**EXERCISE GOAL:** The output is the lines below from the one with "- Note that" through the one with "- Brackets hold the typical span", both included, printed exactly and with no other line.

Items listed in a dataset:
**********

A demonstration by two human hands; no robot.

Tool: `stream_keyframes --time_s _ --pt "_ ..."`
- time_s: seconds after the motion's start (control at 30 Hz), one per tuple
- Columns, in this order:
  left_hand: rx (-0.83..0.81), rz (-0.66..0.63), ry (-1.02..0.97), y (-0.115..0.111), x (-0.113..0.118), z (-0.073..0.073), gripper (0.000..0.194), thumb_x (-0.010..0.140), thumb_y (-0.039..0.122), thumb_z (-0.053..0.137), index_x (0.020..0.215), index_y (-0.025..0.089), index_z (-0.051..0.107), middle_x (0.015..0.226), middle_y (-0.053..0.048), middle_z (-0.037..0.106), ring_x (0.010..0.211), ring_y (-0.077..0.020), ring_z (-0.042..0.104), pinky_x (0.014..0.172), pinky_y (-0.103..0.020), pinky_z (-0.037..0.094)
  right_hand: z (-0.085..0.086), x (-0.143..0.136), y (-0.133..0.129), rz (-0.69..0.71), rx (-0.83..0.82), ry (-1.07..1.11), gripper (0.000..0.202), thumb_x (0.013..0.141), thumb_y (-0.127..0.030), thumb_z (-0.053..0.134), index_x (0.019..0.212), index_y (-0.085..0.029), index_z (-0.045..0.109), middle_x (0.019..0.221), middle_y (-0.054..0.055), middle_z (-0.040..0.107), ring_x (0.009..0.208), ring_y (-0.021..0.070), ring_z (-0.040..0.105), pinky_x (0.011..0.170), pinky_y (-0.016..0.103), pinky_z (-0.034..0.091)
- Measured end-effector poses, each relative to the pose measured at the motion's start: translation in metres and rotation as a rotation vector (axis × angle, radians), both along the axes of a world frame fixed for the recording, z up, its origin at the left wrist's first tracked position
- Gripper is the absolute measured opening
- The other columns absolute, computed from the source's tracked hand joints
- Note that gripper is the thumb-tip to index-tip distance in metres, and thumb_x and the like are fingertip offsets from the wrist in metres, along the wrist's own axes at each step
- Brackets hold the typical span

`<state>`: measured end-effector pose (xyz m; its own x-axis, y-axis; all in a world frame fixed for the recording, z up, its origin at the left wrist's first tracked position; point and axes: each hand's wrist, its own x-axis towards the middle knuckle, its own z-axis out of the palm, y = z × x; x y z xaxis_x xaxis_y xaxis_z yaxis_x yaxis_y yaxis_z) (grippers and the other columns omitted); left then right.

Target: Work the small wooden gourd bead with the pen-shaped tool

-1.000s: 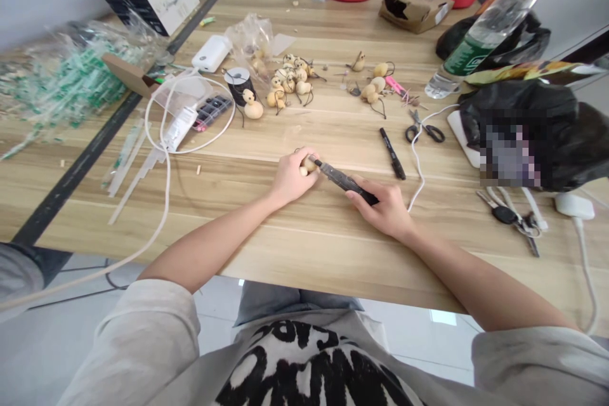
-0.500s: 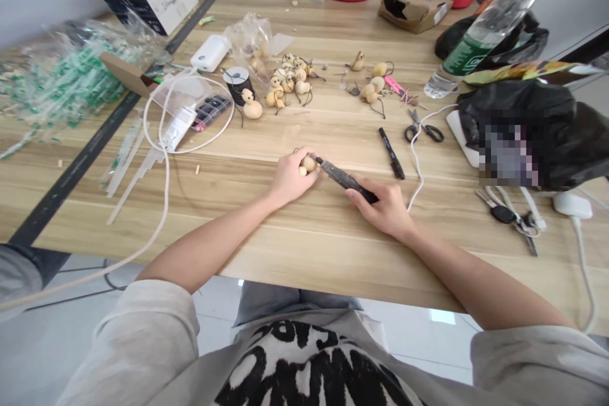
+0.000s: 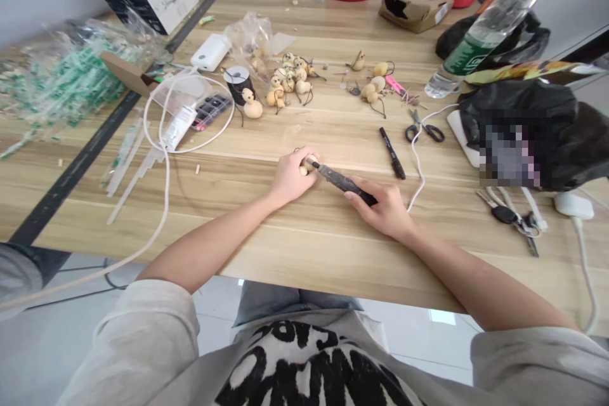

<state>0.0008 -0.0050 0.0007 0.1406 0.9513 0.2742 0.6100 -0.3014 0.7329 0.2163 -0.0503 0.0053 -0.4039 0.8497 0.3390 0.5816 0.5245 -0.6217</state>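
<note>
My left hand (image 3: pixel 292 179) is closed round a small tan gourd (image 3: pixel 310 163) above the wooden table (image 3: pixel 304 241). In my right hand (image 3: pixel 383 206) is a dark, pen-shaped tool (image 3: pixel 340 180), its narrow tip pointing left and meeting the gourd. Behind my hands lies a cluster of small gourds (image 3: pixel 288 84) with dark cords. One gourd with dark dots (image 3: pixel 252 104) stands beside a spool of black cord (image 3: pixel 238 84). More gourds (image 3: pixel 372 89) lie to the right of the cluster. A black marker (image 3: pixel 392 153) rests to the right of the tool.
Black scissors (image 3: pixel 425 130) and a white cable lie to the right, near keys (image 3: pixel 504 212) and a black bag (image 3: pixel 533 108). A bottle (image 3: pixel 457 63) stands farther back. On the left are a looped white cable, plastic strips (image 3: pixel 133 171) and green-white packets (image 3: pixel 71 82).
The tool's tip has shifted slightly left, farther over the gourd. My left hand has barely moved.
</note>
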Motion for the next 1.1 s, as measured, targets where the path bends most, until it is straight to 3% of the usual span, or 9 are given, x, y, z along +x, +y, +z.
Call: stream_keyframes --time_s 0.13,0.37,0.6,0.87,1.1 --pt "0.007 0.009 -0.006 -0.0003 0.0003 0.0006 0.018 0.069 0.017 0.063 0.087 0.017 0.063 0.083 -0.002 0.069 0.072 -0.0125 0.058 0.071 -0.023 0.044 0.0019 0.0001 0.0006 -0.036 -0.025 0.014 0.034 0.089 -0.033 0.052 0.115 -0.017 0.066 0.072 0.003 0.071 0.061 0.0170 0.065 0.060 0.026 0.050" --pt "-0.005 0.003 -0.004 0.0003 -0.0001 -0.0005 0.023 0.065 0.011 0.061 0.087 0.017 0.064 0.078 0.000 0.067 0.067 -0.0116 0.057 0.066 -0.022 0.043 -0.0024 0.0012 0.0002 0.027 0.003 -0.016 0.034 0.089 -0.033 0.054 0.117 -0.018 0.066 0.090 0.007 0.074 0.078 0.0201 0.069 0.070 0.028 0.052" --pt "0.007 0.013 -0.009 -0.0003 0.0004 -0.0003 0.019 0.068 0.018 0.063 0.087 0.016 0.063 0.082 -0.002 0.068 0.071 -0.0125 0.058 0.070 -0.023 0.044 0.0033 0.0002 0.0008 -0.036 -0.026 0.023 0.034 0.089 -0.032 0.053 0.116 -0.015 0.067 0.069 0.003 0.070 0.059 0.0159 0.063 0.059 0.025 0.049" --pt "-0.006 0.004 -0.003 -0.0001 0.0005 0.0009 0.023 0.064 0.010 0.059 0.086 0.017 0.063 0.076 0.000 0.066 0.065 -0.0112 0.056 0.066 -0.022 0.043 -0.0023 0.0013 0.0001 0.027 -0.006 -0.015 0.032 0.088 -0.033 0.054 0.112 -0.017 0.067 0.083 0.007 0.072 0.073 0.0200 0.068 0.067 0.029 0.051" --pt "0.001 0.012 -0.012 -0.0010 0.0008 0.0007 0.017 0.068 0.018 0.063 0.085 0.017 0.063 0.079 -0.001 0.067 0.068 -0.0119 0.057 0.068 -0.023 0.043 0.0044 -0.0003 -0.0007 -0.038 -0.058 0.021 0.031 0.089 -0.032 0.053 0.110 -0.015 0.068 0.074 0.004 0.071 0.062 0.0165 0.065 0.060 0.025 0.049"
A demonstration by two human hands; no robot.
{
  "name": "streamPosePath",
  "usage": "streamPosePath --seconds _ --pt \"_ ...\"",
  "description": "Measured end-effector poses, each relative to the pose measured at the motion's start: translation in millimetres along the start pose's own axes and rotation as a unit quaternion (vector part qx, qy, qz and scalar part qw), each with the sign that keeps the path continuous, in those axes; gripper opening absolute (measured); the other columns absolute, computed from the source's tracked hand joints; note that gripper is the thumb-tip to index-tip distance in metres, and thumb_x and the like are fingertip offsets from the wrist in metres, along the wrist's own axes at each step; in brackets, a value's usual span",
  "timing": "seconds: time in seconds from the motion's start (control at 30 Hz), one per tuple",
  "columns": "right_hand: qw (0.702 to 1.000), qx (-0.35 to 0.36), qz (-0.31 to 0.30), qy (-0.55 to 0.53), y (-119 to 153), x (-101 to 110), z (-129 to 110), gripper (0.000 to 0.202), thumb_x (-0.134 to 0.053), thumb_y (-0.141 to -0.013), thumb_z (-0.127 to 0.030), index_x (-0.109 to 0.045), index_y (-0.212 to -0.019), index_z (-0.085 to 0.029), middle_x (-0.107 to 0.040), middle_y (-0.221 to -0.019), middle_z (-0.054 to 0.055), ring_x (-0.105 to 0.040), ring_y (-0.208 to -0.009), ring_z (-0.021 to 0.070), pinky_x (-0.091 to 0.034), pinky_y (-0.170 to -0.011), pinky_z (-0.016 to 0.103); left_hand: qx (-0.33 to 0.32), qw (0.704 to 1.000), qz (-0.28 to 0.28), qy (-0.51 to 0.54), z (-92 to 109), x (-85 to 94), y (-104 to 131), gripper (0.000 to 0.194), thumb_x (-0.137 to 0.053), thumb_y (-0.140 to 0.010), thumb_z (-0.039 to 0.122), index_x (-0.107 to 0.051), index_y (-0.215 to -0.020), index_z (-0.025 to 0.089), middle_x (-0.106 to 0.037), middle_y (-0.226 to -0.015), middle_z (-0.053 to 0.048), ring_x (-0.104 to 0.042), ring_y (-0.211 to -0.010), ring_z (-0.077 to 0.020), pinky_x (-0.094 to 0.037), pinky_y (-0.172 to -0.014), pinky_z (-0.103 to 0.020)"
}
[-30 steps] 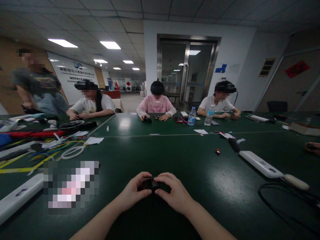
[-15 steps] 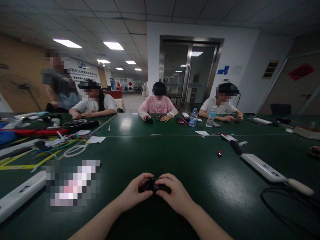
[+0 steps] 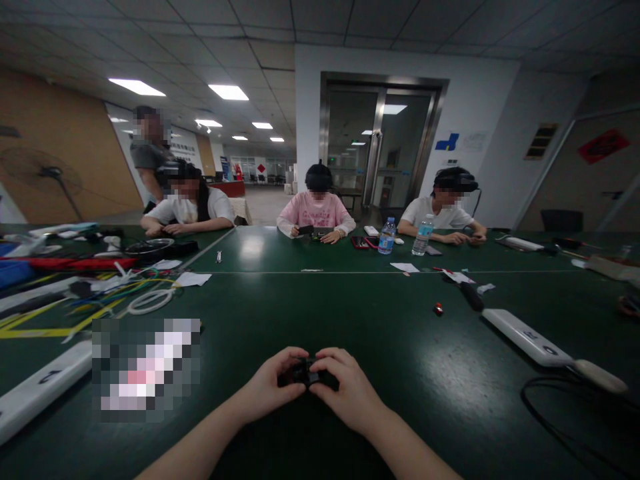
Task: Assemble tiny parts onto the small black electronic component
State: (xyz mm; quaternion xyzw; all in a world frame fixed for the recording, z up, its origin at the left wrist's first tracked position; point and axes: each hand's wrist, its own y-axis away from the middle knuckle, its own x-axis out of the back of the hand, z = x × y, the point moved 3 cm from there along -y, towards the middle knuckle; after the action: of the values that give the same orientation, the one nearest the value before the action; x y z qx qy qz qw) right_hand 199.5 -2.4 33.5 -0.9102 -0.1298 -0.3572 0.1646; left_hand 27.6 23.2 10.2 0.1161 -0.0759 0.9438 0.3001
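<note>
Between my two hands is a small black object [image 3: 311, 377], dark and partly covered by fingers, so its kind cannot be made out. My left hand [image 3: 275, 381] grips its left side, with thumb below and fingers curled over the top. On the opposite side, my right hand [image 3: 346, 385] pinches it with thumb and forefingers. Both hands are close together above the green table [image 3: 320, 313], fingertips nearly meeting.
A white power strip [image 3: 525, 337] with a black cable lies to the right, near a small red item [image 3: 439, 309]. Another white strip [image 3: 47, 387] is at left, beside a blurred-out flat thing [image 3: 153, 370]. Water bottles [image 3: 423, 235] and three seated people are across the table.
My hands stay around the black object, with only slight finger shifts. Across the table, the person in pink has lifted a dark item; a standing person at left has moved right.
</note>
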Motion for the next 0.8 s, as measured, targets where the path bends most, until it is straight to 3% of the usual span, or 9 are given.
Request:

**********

**RESULT:**
- Note that gripper is the thumb-tip to index-tip distance in metres, and thumb_x and the like are fingertip offsets from the wrist in metres, along the wrist's own axes at each step
- Brackets hold the typical span

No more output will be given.